● **YOUR GOAL**
The listing that follows must be retyped in full, exactly.

● **INFORMATION SUPPLIED**
== == ==

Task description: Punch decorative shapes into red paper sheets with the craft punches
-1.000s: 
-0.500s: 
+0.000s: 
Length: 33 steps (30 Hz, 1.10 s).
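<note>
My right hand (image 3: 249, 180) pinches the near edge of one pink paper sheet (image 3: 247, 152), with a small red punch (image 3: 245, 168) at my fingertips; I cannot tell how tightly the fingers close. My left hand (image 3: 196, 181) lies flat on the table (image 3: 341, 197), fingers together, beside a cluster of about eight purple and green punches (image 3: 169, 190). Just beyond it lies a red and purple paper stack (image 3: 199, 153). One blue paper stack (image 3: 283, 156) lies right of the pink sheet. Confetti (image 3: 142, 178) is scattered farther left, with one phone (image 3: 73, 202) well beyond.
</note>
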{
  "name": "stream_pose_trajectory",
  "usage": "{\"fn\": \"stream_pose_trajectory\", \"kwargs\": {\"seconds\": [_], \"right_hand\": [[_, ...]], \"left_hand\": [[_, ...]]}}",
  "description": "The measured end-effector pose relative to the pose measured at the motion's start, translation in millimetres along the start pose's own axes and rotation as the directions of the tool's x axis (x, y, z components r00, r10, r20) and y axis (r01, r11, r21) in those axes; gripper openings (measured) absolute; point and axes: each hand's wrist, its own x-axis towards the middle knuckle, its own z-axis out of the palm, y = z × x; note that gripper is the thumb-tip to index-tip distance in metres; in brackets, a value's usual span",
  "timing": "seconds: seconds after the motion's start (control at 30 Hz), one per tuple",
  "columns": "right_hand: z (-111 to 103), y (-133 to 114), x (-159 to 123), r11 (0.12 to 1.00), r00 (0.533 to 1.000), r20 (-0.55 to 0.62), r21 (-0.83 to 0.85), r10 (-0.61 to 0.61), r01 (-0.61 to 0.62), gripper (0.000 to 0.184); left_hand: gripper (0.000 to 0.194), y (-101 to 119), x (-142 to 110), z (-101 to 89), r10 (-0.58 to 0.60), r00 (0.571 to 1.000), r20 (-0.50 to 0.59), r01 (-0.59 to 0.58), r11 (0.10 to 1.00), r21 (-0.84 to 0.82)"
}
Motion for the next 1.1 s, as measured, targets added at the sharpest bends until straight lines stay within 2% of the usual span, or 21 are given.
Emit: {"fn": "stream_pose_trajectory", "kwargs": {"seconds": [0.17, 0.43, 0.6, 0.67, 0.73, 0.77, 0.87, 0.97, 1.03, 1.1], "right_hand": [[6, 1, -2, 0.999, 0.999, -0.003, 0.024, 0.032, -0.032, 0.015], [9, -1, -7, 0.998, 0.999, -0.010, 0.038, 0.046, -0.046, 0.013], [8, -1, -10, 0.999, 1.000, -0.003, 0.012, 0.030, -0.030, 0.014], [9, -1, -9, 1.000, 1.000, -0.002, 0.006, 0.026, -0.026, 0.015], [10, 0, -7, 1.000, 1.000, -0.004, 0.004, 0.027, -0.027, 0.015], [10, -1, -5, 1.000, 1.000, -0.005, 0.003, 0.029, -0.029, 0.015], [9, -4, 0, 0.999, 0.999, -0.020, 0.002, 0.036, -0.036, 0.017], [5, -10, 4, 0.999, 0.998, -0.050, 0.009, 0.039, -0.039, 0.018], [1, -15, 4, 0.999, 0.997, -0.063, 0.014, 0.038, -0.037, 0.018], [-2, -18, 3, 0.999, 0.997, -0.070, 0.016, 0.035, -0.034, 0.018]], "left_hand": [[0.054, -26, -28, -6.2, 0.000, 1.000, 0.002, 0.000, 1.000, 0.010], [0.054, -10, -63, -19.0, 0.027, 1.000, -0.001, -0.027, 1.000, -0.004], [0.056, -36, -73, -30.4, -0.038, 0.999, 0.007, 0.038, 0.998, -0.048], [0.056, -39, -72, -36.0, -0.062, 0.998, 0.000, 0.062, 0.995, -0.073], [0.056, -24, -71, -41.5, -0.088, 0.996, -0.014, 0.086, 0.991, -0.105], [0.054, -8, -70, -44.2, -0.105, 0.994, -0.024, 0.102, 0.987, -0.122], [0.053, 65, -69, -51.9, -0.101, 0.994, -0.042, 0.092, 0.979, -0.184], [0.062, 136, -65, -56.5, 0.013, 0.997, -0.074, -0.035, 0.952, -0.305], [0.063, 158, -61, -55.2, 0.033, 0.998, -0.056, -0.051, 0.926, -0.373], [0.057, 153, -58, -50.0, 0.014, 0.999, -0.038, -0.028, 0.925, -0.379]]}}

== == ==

● **EXPECTED OUTPUT**
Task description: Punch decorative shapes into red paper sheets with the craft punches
-1.000s: 
-0.500s: 
+0.000s: 
Length: 33 steps (30 Hz, 1.10 s).
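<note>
My right hand (image 3: 249, 180) pinches the near edge of one pink paper sheet (image 3: 247, 152), with a small red punch (image 3: 245, 168) at my fingertips; I cannot tell how tightly the fingers close. My left hand (image 3: 196, 181) lies flat on the table (image 3: 341, 197), fingers together, beside a cluster of about eight purple and green punches (image 3: 169, 190). Just beyond it lies a red and purple paper stack (image 3: 199, 153). One blue paper stack (image 3: 283, 156) lies right of the pink sheet. Confetti (image 3: 142, 178) is scattered farther left, with one phone (image 3: 73, 202) well beyond.
</note>
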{
  "name": "stream_pose_trajectory",
  "usage": "{\"fn\": \"stream_pose_trajectory\", \"kwargs\": {\"seconds\": [_], \"right_hand\": [[_, ...]], \"left_hand\": [[_, ...]]}}",
  "description": "The measured end-effector pose relative to the pose measured at the motion's start, translation in millimetres along the start pose's own axes and rotation as the directions of the tool's x axis (x, y, z components r00, r10, r20) and y axis (r01, r11, r21) in those axes; gripper openings (measured) absolute; point and axes: each hand's wrist, its own x-axis towards the middle knuckle, its own z-axis out of the palm, y = z × x; note that gripper is the thumb-tip to index-tip distance in metres; in brackets, a value's usual span",
  "timing": "seconds: seconds after the motion's start (control at 30 Hz), one per tuple",
  "columns": "right_hand: z (-111 to 103), y (-133 to 114), x (-159 to 123), r11 (0.12 to 1.00), r00 (0.533 to 1.000), r20 (-0.55 to 0.62), r21 (-0.83 to 0.85), r10 (-0.61 to 0.61), r01 (-0.61 to 0.62), gripper (0.000 to 0.184); left_hand: gripper (0.000 to 0.194), y (-101 to 119), x (-142 to 110), z (-101 to 89), r10 (-0.58 to 0.60), r00 (0.571 to 1.000), r20 (-0.50 to 0.59), r01 (-0.59 to 0.58), r11 (0.10 to 1.00), r21 (-0.84 to 0.82)"
}
Motion for the next 1.1 s, as measured, targets added at the sharpest bends until straight lines stay within 2% of the usual span, or 21 are given.
Emit: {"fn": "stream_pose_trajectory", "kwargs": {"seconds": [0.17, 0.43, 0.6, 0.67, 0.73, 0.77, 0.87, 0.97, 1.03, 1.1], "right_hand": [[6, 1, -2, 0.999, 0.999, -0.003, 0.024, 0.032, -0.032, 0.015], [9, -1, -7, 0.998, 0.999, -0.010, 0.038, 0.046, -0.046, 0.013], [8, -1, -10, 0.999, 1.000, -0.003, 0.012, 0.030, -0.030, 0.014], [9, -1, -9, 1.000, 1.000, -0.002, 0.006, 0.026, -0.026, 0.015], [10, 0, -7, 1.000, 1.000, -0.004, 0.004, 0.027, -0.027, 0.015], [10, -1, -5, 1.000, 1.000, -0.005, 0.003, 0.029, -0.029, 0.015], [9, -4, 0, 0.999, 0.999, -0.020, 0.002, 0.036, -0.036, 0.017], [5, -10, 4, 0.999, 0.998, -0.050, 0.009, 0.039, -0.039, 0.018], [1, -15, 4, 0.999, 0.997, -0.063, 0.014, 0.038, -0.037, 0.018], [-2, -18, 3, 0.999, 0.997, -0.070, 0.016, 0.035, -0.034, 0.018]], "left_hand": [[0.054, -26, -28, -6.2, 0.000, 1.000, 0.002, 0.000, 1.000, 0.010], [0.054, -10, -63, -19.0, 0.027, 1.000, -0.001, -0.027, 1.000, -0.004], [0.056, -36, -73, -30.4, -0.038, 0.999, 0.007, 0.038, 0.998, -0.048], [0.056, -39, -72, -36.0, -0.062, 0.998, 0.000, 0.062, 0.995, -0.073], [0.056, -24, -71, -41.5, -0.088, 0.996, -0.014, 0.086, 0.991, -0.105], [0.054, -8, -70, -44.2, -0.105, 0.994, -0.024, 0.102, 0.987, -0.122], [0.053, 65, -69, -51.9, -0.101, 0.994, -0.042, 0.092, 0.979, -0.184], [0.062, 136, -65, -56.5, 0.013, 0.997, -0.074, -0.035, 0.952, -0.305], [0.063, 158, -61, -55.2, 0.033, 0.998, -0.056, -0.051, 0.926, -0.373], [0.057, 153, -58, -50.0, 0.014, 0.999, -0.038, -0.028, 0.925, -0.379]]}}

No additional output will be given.